TASK INSTRUCTIONS
Copy all of the records word for word.

──────── DATA PROVIDED

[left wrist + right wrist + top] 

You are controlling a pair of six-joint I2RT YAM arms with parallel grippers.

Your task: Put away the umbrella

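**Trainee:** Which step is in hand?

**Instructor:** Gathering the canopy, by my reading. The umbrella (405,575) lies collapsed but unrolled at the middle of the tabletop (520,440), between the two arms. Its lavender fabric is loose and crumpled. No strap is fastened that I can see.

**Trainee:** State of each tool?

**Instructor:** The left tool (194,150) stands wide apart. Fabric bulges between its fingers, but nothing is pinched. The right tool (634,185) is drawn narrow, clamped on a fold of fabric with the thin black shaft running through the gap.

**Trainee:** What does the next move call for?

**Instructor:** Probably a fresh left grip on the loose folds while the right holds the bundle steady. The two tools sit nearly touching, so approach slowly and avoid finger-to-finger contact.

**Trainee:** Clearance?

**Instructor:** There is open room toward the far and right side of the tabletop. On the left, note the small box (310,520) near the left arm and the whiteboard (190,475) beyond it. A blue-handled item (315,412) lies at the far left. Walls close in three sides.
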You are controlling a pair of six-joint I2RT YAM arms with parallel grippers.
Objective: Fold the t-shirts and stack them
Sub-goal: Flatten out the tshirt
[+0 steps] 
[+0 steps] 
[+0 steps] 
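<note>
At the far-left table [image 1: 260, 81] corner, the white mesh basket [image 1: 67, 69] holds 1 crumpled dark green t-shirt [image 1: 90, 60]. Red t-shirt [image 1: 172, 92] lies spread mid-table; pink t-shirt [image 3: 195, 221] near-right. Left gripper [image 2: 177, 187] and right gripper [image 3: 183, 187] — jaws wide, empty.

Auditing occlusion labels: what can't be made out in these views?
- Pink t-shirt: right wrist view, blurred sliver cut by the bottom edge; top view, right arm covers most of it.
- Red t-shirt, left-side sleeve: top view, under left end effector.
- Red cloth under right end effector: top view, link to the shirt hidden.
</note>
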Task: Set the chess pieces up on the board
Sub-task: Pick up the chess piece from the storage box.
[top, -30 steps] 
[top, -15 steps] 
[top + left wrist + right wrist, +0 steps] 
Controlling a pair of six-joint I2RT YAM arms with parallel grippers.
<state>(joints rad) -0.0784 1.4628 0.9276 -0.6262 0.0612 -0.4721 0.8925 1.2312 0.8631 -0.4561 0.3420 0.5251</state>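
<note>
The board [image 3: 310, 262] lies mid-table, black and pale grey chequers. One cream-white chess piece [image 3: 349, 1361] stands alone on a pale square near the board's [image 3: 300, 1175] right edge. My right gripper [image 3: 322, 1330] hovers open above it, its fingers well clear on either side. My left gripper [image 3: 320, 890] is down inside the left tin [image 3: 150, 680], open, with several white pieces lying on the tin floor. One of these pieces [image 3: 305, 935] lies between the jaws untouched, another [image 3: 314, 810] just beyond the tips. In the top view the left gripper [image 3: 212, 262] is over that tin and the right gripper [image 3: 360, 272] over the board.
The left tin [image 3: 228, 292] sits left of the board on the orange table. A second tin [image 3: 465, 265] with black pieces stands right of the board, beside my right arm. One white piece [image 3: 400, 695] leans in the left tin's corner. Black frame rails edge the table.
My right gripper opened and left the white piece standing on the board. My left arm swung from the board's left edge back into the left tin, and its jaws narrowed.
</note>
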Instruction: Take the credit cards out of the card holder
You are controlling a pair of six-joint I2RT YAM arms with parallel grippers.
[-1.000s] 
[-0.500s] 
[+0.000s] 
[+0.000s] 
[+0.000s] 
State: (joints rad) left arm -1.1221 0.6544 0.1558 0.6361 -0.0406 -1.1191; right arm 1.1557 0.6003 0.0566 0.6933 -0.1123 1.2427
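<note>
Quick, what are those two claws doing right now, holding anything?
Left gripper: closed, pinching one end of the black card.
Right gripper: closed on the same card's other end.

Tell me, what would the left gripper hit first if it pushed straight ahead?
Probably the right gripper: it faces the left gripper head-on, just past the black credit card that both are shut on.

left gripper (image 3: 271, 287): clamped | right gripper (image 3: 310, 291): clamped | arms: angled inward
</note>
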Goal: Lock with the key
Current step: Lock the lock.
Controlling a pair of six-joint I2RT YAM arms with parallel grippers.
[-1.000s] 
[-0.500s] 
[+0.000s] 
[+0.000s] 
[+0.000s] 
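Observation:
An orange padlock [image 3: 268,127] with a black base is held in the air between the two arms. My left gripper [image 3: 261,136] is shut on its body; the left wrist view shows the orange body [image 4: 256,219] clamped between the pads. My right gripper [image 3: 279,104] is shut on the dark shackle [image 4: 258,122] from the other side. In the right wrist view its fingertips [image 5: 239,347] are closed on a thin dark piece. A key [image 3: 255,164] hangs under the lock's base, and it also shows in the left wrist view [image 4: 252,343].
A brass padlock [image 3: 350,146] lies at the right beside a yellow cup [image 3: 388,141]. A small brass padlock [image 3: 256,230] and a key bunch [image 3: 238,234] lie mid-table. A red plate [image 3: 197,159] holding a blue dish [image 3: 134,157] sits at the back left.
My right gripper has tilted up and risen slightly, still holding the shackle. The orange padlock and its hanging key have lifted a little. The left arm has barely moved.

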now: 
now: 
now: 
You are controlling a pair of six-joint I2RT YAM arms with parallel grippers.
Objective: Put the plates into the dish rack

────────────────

EXERCISE OUTPUT
[left wrist + right wrist + top] 

You are controlling a pair of six-joint I2RT YAM arms with parallel grippers.

Your task: Put away the umbrella

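**Trainee:** Which step is in hand?

**Instructor:** Gathering the canopy, by my reading. The umbrella (405,575) lies collapsed but unrolled at the middle of the tabletop (520,440), between the two arms. Its lavender fabric is loose and crumpled. No strap is fastened that I can see.

**Trainee:** State of each tool?

**Instructor:** The left tool (194,150) stands wide apart. Fabric bulges between its fingers, but nothing is pinched. The right tool (634,185) is drawn narrow, clamped on a fold of fabric with the thin black shaft running through the gap.

**Trainee:** What does the next move call for?

**Instructor:** Probably a fresh left grip on the loose folds while the right holds the bundle steady. The two tools sit nearly touching, so approach slowly and avoid finger-to-finger contact.

**Trainee:** Clearance?

**Instructor:** There is open room toward the far and right side of the tabletop. On the left, note the small box (310,520) near the left arm and the whiteboard (190,475) beyond it. A blue-handled item (315,412) lies at the far left. Walls close in three sides.
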You are controlling a pair of six-joint I2RT YAM arms with parallel grippers.
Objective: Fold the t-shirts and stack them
Sub-goal: Flatten out the tshirt
[+0 steps] 
[+0 steps] 
[+0 steps] 
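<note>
At the far-left table [image 1: 260, 81] corner, the white mesh basket [image 1: 67, 69] holds 1 crumpled dark green t-shirt [image 1: 90, 60]. Red t-shirt [image 1: 172, 92] lies spread mid-table; pink t-shirt [image 3: 195, 221] near-right. Left gripper [image 2: 177, 187] and right gripper [image 3: 183, 187] — jaws wide, empty.

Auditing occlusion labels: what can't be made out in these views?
- Pink t-shirt: right wrist view, blurred sliver cut by the bottom edge; top view, right arm covers most of it.
- Red t-shirt, left-side sleeve: top view, under left end effector.
- Red cloth under right end effector: top view, link to the shirt hidden.
</note>
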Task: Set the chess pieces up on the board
Sub-task: Pick up the chess piece from the storage box.
[top, -30 steps] 
[top, -15 steps] 
[top + left wrist + right wrist, +0 steps] 
Controlling a pair of six-joint I2RT YAM arms with parallel grippers.
<state>(joints rad) -0.0784 1.4628 0.9276 -0.6262 0.0612 -0.4721 0.8925 1.2312 0.8631 -0.4561 0.3420 0.5251</state>
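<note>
The board [image 3: 310, 262] lies mid-table, black and pale grey chequers. One cream-white chess piece [image 3: 349, 1361] stands alone on a pale square near the board's [image 3: 300, 1175] right edge. My right gripper [image 3: 322, 1330] hovers open above it, its fingers well clear on either side. My left gripper [image 3: 320, 890] is down inside the left tin [image 3: 150, 680], open, with several white pieces lying on the tin floor. One of these pieces [image 3: 305, 935] lies between the jaws untouched, another [image 3: 314, 810] just beyond the tips. In the top view the left gripper [image 3: 212, 262] is over that tin and the right gripper [image 3: 360, 272] over the board.
The left tin [image 3: 228, 292] sits left of the board on the orange table. A second tin [image 3: 465, 265] with black pieces stands right of the board, beside my right arm. One white piece [image 3: 400, 695] leans in the left tin's corner. Black frame rails edge the table.
My right gripper opened and left the white piece standing on the board. My left arm swung from the board's left edge back into the left tin, and its jaws narrowed.
</note>
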Instruction: Take the credit cards out of the card holder
You are controlling a pair of six-joint I2RT YAM arms with parallel grippers.
[-1.000s] 
[-0.500s] 
[+0.000s] 
[+0.000s] 
[+0.000s] 
State: (joints rad) left arm -1.1221 0.6544 0.1558 0.6361 -0.0406 -1.1191; right arm 1.1557 0.6003 0.0566 0.6933 -0.1123 1.2427
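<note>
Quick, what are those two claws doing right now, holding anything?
Left gripper: closed, pinching one end of the black card.
Right gripper: closed on the same card's other end.

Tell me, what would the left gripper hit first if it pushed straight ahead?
Probably the right gripper: it faces the left gripper head-on, just past the black credit card that both are shut on.

left gripper (image 3: 271, 287): clamped | right gripper (image 3: 310, 291): clamped | arms: angled inward
</note>
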Goal: Lock with the key
Current step: Lock the lock.
Controlling a pair of six-joint I2RT YAM arms with parallel grippers.
[-1.000s] 
[-0.500s] 
[+0.000s] 
[+0.000s] 
[+0.000s] 
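Observation:
An orange padlock [image 3: 268,127] with a black base is held in the air between the two arms. My left gripper [image 3: 261,136] is shut on its body; the left wrist view shows the orange body [image 4: 256,219] clamped between the pads. My right gripper [image 3: 279,104] is shut on the dark shackle [image 4: 258,122] from the other side. In the right wrist view its fingertips [image 5: 239,347] are closed on a thin dark piece. A key [image 3: 255,164] hangs under the lock's base, and it also shows in the left wrist view [image 4: 252,343].
A brass padlock [image 3: 350,146] lies at the right beside a yellow cup [image 3: 388,141]. A small brass padlock [image 3: 256,230] and a key bunch [image 3: 238,234] lie mid-table. A red plate [image 3: 197,159] holding a blue dish [image 3: 134,157] sits at the back left.
My right gripper has tilted up and risen slightly, still holding the shackle. The orange padlock and its hanging key have lifted a little. The left arm has barely moved.
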
now: 
now: 
now: 
You are controlling a pair of six-joint I2RT YAM arms with parallel grippers.
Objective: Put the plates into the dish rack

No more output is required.